TASK ITEM =>
Pictures stay out of the output. Return exactly the lines below from the one with "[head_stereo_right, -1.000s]" down to the one with "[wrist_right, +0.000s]", both included, and nothing more.

DATA UNDER STUDY =>
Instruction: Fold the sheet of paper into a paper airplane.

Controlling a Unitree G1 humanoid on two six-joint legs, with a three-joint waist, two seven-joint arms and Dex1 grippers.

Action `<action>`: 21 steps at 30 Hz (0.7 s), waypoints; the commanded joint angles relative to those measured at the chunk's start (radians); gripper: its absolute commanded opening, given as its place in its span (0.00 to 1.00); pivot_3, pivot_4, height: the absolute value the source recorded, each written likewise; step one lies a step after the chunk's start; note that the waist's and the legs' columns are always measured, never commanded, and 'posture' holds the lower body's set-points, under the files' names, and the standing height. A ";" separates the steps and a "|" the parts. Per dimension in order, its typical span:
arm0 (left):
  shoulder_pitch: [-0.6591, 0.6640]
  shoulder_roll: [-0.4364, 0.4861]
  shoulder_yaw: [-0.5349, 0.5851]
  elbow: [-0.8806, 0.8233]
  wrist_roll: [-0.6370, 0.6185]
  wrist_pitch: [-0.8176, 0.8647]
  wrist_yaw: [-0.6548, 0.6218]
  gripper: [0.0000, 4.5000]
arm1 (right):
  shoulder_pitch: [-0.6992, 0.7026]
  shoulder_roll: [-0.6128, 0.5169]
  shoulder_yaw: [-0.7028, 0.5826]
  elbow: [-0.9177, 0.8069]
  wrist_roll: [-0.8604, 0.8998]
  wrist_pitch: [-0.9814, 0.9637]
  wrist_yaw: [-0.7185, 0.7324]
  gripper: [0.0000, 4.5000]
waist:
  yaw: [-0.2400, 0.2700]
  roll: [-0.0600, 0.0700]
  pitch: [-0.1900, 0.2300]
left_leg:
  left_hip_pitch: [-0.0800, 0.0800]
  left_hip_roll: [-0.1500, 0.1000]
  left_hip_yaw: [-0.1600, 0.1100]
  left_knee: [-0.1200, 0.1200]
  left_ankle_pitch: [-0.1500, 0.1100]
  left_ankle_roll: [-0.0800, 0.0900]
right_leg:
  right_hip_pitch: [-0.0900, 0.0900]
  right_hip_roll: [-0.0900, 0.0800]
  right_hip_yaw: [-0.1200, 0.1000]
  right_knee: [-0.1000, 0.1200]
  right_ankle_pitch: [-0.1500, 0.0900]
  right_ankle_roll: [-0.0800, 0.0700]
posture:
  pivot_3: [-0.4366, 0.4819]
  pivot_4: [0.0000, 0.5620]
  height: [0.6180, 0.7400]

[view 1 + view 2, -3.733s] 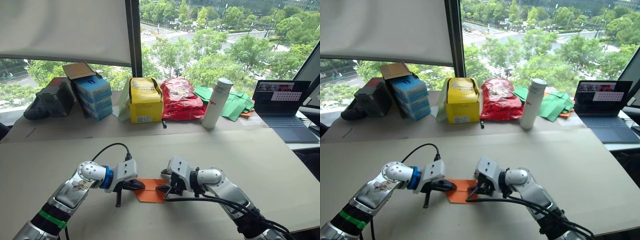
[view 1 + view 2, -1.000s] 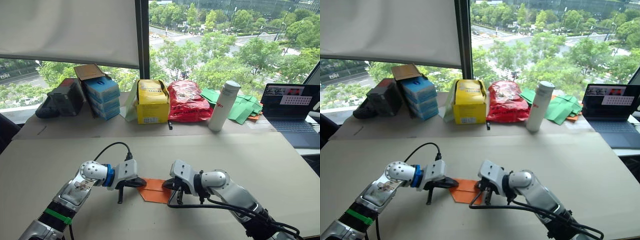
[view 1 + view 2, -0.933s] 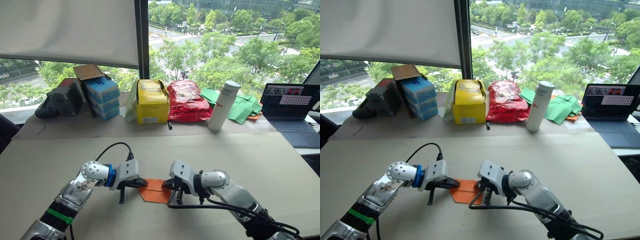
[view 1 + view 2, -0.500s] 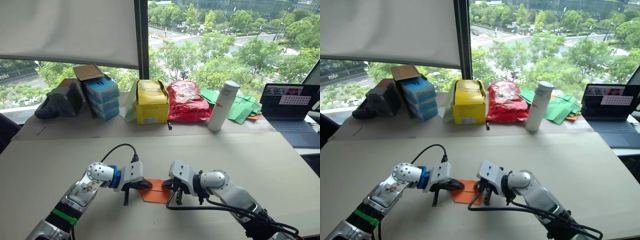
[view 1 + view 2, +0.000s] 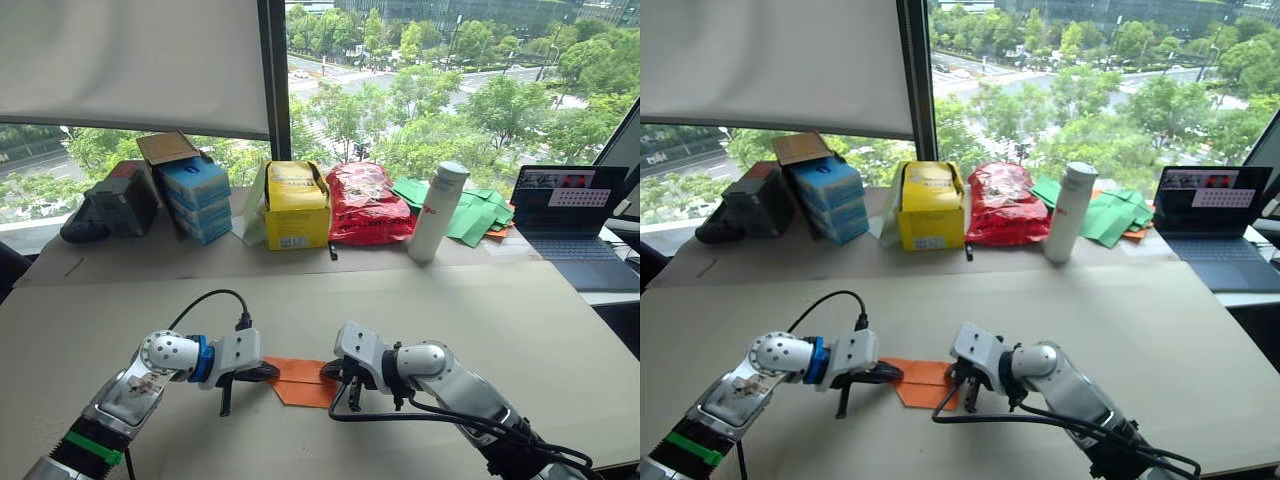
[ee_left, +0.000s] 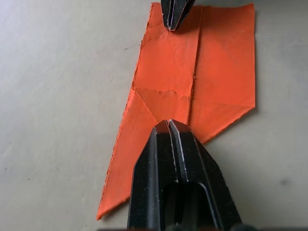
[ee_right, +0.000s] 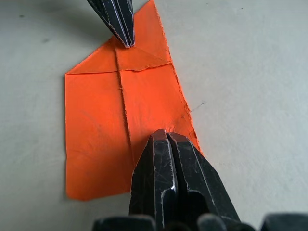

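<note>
A wide beige table (image 5: 520, 330) ran across the head view in front of tall windows looking out on green trees, with a white roller blind (image 5: 130, 60) filling the upper left of the frame. Along the far edge of the table, from left to right across the middle of the frame, stood a dark bag (image 5: 100, 205), a stack of blue boxes (image 5: 192, 195), a yellow box (image 5: 293, 207), a red crinkly bag (image 5: 362, 203), a white bottle (image 5: 438, 210), some green papers (image 5: 470, 210) and an open laptop (image 5: 565, 215) at the right edge. In the lower middle of the frame the sheet of paper (image 5: 300, 378) lay flat on the table, bright orange and partly folded: the wrist views showed a long centre crease and a folded triangular corner that made one end pointed, while the other end was square. The left gripper (image 6: 169, 123) came in from the lower left, its two black fingers pressed together with nothing between them, their tips resting on the pointed end of the paper. The right gripper (image 7: 166, 134) came in from the lower right, its fingers likewise closed on nothing, tips down on the opposite, square end. The two grippers faced each other across the sheet.
</note>
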 commanded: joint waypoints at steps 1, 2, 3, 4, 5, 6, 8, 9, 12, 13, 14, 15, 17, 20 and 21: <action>0.051 0.042 -0.011 0.046 0.037 0.034 -0.012 0.00 | 0.010 -0.015 0.019 0.046 -0.023 0.042 0.002 0.01 | 0.000 0.000 0.000 | 0.000 0.000 0.000 0.000 0.000 0.000 | 0.000 0.000 0.000 0.000 0.000 0.000 | 0.48 0.27 1.00; 0.054 0.048 -0.005 0.050 0.034 0.031 -0.015 0.00 | 0.008 -0.015 0.019 0.048 -0.023 0.041 0.002 0.01 | 0.000 0.000 0.000 | 0.000 0.000 0.000 -0.001 0.000 0.000 | 0.000 0.000 0.000 0.000 0.000 0.000 | 0.48 0.27 1.00; 0.056 0.053 0.002 0.054 0.032 0.027 -0.017 0.00 | 0.008 -0.016 0.019 0.049 -0.024 0.041 0.003 0.01 | 0.000 0.000 0.000 | 0.000 0.000 0.000 -0.001 0.000 -0.001 | 0.000 0.000 0.000 0.000 0.000 0.000 | 0.48 0.27 1.00; 0.055 0.056 0.008 0.063 0.032 0.022 -0.017 0.00 | 0.006 -0.016 0.020 0.050 -0.024 0.041 0.003 0.01 | -0.001 0.000 0.000 | 0.000 0.000 0.000 -0.001 0.000 -0.001 | 0.000 0.000 0.000 0.000 0.000 0.000 | 0.48 0.27 1.00; 0.055 0.058 0.012 0.070 0.032 0.018 -0.017 0.00 | 0.005 -0.016 0.021 0.051 -0.025 0.040 0.003 0.01 | -0.001 0.000 0.000 | 0.000 0.000 0.000 -0.001 0.001 -0.001 | 0.000 0.000 0.000 0.000 0.000 0.000 | 0.48 0.27 1.00; 0.052 0.057 0.017 0.076 0.031 0.016 -0.016 0.00 | 0.003 -0.015 0.021 0.050 -0.024 0.040 0.003 0.01 | -0.001 0.000 0.000 | 0.000 0.000 0.000 -0.002 0.001 -0.001 | 0.000 0.000 0.000 0.000 0.000 0.000 | 0.48 0.27 1.00; 0.045 0.051 0.027 0.081 0.025 0.015 -0.015 0.00 | 0.000 -0.014 0.020 0.049 -0.023 0.041 0.003 0.01 | -0.001 0.000 0.000 | 0.001 0.000 0.000 -0.002 0.001 -0.002 | 0.000 -0.001 0.000 0.000 0.000 -0.001 | 0.48 0.27 1.00; 0.042 0.048 0.032 0.082 0.020 0.016 -0.014 0.00 | -0.001 -0.013 0.019 0.048 -0.022 0.041 0.002 0.01 | -0.001 0.000 0.000 | 0.001 0.000 0.000 -0.003 0.001 -0.002 | 0.000 -0.001 0.000 0.000 0.000 -0.001 | 0.48 0.27 1.00; 0.030 0.039 0.081 0.044 -0.044 0.069 -0.016 0.00 | -0.004 -0.006 0.004 0.026 -0.010 0.031 0.000 0.01 | -0.001 0.000 0.000 | 0.001 0.000 0.000 -0.003 0.001 -0.002 | 0.000 -0.001 0.000 0.000 0.000 -0.001 | 0.48 0.27 1.00; 0.028 0.037 0.117 0.009 -0.099 0.114 -0.019 0.00 | -0.005 -0.001 -0.008 0.004 0.003 0.033 0.001 0.01 | -0.001 0.000 0.000 | 0.000 0.000 0.000 -0.003 0.001 -0.002 | -0.001 -0.001 0.000 0.000 0.000 -0.001 | 0.48 0.27 1.00; 0.027 0.036 0.151 -0.024 -0.152 0.156 -0.021 0.00 | -0.005 0.005 -0.020 -0.017 0.015 0.035 0.001 0.01 | -0.002 0.000 0.001 | 0.000 0.000 0.000 -0.003 0.001 -0.003 | -0.002 -0.001 0.000 0.000 0.000 -0.001 | 0.48 0.27 1.00; 0.029 0.035 0.178 -0.052 -0.194 0.190 -0.022 0.00 | -0.005 0.010 -0.030 -0.034 0.025 0.040 0.000 0.01 | -0.003 -0.001 0.002 | -0.001 0.000 0.000 -0.003 0.002 -0.003 | -0.002 -0.001 0.000 0.000 0.000 -0.001 | 0.48 0.27 1.00; 0.038 0.038 0.229 -0.104 -0.272 0.265 -0.022 0.00 | -0.006 0.015 -0.052 -0.076 0.046 0.059 -0.002 0.01 | -0.004 -0.002 0.003 | -0.010 0.000 -0.001 -0.002 0.003 -0.004 | -0.005 -0.001 0.000 0.001 0.000 -0.001 | 0.48 0.27 1.00; 0.060 0.046 0.316 -0.178 -0.399 0.392 -0.017 0.00 | -0.012 0.028 -0.116 -0.165 0.106 0.119 -0.014 0.13 | -0.004 -0.005 0.009 | -0.015 0.000 -0.002 -0.002 0.004 -0.006 | -0.008 -0.001 -0.001 0.001 0.000 -0.001 | 0.48 0.27 1.00; 0.065 0.047 0.328 -0.189 -0.412 0.408 -0.012 0.00 | -0.013 0.026 -0.128 -0.184 0.122 0.139 -0.011 0.20 | -0.004 -0.005 0.011 | -0.016 0.000 -0.002 -0.002 0.006 -0.011 | -0.008 0.000 -0.001 0.000 0.000 -0.001 | 0.48 0.27 1.00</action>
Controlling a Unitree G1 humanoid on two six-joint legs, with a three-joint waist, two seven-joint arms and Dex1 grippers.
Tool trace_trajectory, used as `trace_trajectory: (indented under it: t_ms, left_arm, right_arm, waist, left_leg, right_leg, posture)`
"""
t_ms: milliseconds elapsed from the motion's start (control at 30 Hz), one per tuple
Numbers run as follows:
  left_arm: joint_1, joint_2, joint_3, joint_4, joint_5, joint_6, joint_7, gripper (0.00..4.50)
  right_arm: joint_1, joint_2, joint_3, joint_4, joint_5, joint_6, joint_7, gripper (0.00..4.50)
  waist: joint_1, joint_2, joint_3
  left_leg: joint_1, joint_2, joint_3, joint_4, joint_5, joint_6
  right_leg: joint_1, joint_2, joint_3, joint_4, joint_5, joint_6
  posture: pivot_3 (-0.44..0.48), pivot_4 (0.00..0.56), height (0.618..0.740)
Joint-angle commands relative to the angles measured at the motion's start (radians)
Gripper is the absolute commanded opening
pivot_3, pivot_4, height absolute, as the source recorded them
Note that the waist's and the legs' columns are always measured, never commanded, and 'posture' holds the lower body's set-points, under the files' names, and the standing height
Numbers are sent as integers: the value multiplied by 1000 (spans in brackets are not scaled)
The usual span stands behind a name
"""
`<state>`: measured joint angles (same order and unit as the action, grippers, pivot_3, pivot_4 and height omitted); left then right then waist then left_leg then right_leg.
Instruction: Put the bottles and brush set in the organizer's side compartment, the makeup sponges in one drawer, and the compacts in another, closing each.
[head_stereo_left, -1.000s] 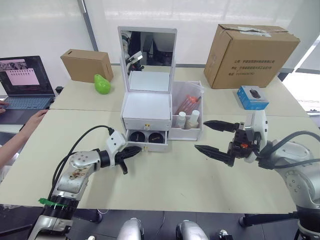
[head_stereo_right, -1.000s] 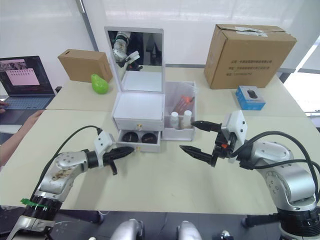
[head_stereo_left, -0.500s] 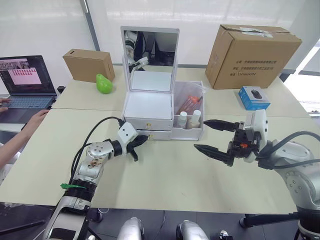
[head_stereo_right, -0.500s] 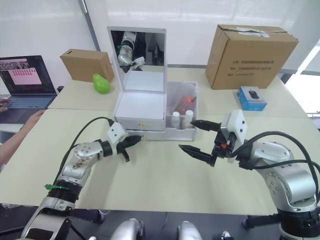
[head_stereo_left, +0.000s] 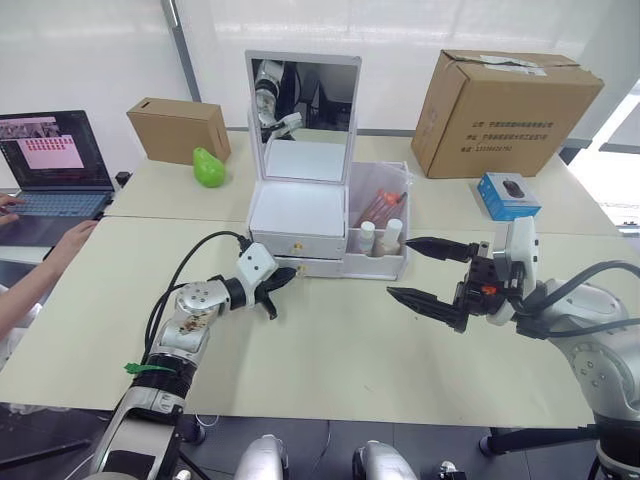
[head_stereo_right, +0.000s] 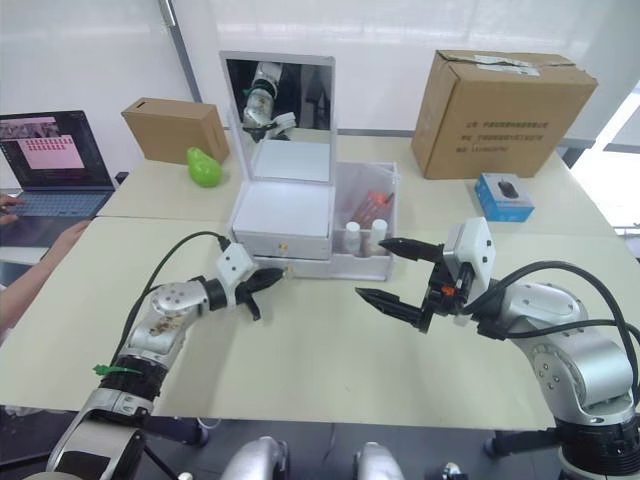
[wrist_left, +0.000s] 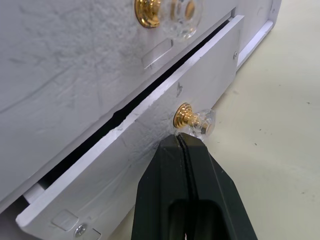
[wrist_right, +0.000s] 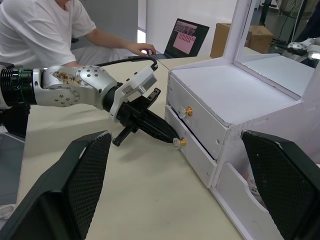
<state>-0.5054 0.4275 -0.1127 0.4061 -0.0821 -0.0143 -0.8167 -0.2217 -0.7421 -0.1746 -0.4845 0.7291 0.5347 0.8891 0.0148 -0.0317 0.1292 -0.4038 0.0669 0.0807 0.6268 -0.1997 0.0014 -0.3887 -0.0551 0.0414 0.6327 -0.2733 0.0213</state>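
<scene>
The white organizer (head_stereo_left: 298, 215) stands mid-table with its mirror lid upright. My left gripper (head_stereo_left: 285, 281) is shut, its tips (wrist_left: 178, 140) pressed against the gold knob (wrist_left: 186, 117) of the lower drawer (wrist_left: 150, 165), which stands a narrow crack ajar. The upper drawer (head_stereo_left: 297, 246) is shut. Two white bottles (head_stereo_left: 366, 238) and the brush set (head_stereo_left: 378, 208) sit in the side compartment (head_stereo_left: 375, 268). My right gripper (head_stereo_left: 399, 268) hangs open and empty just right of that bin. The compacts and makeup sponges are hidden.
A large cardboard box (head_stereo_left: 510, 98) and a small blue box (head_stereo_left: 505, 194) stand at the back right. A smaller cardboard box (head_stereo_left: 178, 128) and a green object (head_stereo_left: 209, 167) are back left. A laptop (head_stereo_left: 50, 160) and a person's hand (head_stereo_left: 70, 240) are at the far left.
The lower drawer, open a second ago with two black compacts showing, has been pushed almost shut by my left gripper. The right arm has not moved.
</scene>
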Motion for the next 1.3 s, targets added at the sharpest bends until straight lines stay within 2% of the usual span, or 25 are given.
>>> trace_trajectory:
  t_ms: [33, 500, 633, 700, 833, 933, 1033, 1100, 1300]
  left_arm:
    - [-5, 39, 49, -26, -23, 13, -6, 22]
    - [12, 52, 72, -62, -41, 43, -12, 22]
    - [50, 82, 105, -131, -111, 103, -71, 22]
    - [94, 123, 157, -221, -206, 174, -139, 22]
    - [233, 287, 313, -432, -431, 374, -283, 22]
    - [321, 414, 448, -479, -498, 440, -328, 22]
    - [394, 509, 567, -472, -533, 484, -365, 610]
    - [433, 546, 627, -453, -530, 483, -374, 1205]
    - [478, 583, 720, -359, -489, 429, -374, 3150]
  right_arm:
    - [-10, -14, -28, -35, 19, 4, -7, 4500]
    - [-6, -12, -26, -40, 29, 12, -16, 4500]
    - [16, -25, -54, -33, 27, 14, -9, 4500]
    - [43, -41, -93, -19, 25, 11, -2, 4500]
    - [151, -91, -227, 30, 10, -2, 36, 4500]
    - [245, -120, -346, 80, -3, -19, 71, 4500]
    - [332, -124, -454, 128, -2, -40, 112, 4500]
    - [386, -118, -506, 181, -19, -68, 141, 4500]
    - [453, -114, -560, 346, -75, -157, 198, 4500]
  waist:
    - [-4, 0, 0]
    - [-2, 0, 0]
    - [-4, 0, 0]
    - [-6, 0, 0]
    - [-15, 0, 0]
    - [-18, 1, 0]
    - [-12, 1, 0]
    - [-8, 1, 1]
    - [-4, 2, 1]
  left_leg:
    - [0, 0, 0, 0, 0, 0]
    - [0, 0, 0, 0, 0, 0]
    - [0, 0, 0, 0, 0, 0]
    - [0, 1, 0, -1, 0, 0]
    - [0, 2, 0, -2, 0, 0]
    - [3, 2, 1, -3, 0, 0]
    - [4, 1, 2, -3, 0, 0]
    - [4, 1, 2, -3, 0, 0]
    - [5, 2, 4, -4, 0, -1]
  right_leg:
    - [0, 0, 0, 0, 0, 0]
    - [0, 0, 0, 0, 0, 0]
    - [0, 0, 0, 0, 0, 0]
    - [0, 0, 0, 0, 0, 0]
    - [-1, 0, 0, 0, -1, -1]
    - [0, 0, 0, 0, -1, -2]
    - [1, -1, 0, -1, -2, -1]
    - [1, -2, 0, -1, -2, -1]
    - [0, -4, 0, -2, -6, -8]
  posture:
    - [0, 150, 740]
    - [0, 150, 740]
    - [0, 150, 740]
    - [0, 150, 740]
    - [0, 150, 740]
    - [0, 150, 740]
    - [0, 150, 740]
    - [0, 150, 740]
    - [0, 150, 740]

WRITTEN ANSWER =>
[head_stereo_right, -1.000s] 
[head_stereo_left, -0.500s] 
[head_stereo_right, -0.500s] 
[head_stereo_left, +0.000s] 
[head_stereo_right, +0.000s] 
[wrist_left, +0.000s] 
[wrist_right, +0.000s] 

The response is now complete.